The course has 31 students from the Iraqi Police Service, Department of Border Enforcement, the Iraqi Highway Patrol, the Major Crimes Unit and other agencies. The two-week course was implemented recently and it gives officers skills in coping with the rash of kidnappings occurring in Iraq. Many of Iraq’s kidnappings target Iraqis.

On Sept. 16 ten Iraqi police officers in Magdad traveled to a residential neighborhood as part of their regular street patrol when they ran into a hostage scenario. A suspicious man was reported in a neighborhood and as police investigated the report, a gun fight broke out.

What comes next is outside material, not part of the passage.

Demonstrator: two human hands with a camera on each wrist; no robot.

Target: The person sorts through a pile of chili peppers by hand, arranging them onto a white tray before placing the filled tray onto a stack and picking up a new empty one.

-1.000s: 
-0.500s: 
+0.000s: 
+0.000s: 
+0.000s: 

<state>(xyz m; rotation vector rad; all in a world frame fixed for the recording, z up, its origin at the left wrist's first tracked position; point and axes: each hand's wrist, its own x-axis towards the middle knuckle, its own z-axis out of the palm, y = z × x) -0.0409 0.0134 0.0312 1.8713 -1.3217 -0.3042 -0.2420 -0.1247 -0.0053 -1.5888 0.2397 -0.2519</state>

It was then that police noticed that there was a boy being held hostage. After a 45 minute standoff, the five year-old boy was removed safely and four suspects were taken into custody. The boy, the investigation revealed, was a hostage who had been kidnapped for ransom by the suspects.

The course covers principles of negotiation, negotiation criterion, considerations, techniques and guidelines, as well as other topics. But the course, Lehman says, is not all inclusive and it is not designed to prepare police officers for high-profile political kidnappings.

“It’s a philosophy we’re going to give them here,” Lehman said. “We’re here to try to teach them how to deal with the day-to-day stuff that the local cops have to deal with. It’s got to start somewhere. They’re on the street everyday.”

Lehman, who taught the FBI’s hostage negotiation lesson plan in the United States, assembled the course plan from scratch. Ordinarily, most hostage courses also include a segment where a psychologist teaches a block of instruction. CPATT’s course doesn’t include a psychological segment, but Lehman says the organization is working on it.

“It’s got to start somewhere,” Lehman said. And this course will help officers with a kidnapping problem that Lehman called, “Immense.”

Capt. Hatim Uthman, a police officer in Baghdad since 1995, and a graduate of three training courses since the fall of Saddam Hussein, said the course broadened his thought process on the job.

“This course gets me to think about things differently,” Uthman said. “It offers new information for me. We’re here to try to learn how we can help in kidnapping scenarios.

“We’re all experienced here, but this is new to us,” Uthman said.